Quantum-safe cryptography is moving from “future topic” to “engineering backlog item.”
The reason is simple: encrypted traffic captured today may be decrypted in the future once sufficiently capable quantum systems exist. If your data needs long-term confidentiality, this risk is relevant now.

A practical migration path is hybrid TLS key exchange: combine a classical key exchange (for interoperability) with a post-quantum one (for quantum resistance). In the .NET ecosystem, this becomes especially interesting with .NET 10 and ML-KEM support.

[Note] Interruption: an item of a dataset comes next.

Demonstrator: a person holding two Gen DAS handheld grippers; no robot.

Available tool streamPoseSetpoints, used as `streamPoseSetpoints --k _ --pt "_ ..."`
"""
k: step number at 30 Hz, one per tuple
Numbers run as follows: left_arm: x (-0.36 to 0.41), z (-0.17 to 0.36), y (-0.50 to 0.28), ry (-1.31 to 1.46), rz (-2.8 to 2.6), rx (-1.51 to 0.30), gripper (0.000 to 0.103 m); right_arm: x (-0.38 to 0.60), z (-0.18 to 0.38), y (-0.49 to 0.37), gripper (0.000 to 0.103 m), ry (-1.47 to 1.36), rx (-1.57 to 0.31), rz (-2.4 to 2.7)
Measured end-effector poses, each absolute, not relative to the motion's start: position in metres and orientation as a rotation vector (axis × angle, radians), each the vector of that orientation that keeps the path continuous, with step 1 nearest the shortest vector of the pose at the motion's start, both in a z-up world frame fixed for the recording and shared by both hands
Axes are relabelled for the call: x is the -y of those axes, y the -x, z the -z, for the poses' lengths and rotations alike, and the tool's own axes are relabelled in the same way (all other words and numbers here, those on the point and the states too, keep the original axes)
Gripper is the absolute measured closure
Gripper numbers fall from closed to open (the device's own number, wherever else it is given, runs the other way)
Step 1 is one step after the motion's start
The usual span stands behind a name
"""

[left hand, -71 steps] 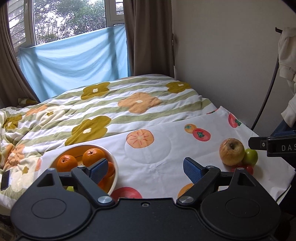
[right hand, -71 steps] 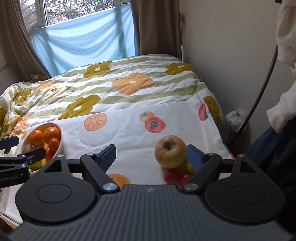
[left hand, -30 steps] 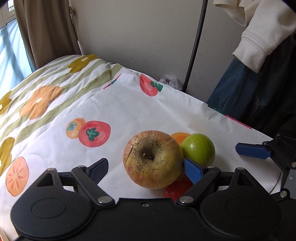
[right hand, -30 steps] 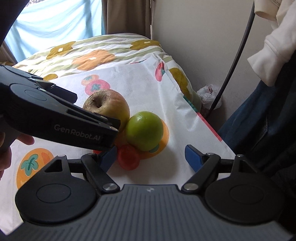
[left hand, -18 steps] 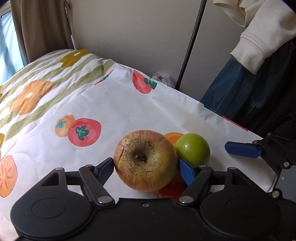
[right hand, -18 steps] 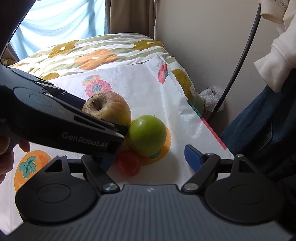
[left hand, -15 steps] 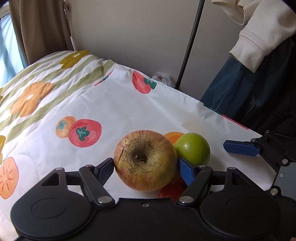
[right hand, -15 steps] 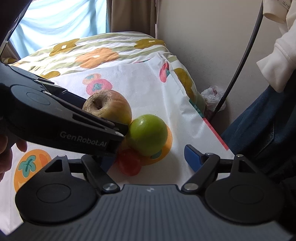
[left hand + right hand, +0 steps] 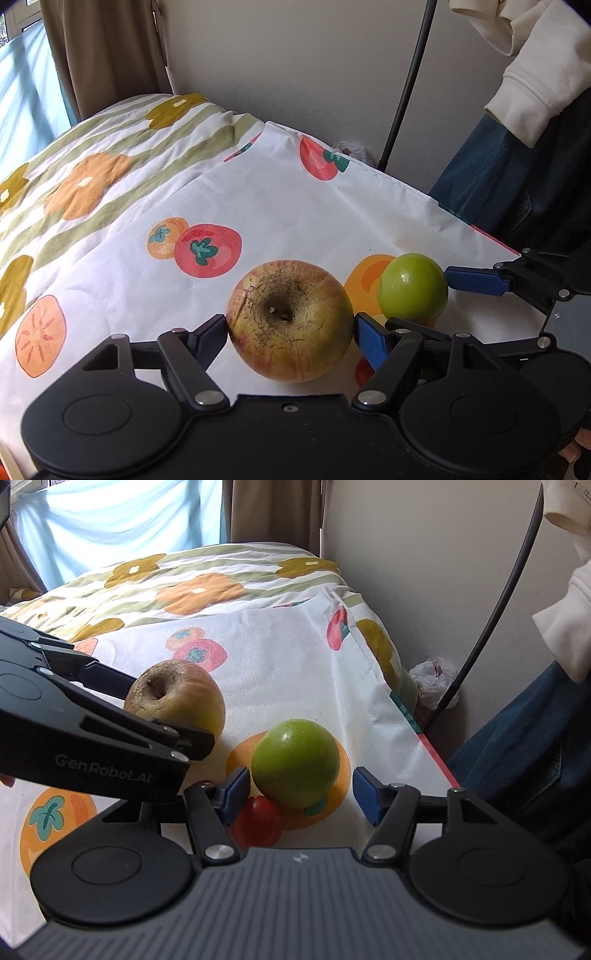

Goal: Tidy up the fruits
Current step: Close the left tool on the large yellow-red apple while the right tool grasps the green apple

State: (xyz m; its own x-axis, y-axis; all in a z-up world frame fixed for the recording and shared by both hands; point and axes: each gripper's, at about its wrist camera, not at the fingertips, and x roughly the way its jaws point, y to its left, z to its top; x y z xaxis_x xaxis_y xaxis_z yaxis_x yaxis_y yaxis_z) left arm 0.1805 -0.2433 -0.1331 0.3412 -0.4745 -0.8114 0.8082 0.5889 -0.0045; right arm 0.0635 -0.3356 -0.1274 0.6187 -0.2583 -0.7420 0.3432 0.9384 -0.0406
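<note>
The left hand-held gripper (image 9: 290,332) clamps a round, cracked, wrinkled apple (image 9: 290,319). Beside the apple, the right hand-held gripper (image 9: 299,794), jaws just closing, brackets a smooth green fruit (image 9: 295,762) without touching.

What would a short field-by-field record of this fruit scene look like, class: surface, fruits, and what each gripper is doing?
surface: white fruit-print cloth over a bed
large fruit: wrinkled yellow-red apple
left gripper: pads against the apple's two sides
green fruit: green apple
right gripper: jaws just closed in around the green apple, gap still showing on one side
small fruit: red tomato, beside the green apple
</note>
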Motion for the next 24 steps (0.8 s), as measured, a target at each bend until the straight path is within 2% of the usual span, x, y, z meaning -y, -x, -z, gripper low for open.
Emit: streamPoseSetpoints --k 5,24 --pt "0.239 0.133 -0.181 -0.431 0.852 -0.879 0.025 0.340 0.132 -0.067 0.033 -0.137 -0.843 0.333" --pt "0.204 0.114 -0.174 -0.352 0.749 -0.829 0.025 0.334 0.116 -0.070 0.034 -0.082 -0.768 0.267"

This article walks through the PQCHttpClient demo repo and explains exactly how it proves post-quantum hybrid TLS negotiation from a .NET app on Linux containers:


Why this matters for .NET developers

If you run .NET workloads on Linux (VMs, containers, Kubernetes), your TLS and crypto behavior depends on native platform libraries. For ML-KEM scenarios, that means:

  • .NET 10 gives you the managed API surface (System.Security.Cryptography.MLKem)
  • Linux runtime support depends on the OpenSSL version actually loaded at runtime
  • OpenSSL 3.5+ is the key enabler for ML-KEM TLS group support in this context

So this is not just about targeting net10.0; it is also about deterministic runtime linking.


What the demo proves

The project demonstrates three concrete things:

  1. Capability detection: MLKem.IsSupported reports whether ML-KEM is truly available in the runtime environment.
  2. Real HTTPS traffic: standard HttpClient call, no custom handshake code.
  3. Negotiation evidence: response header output shows which key exchange group was used.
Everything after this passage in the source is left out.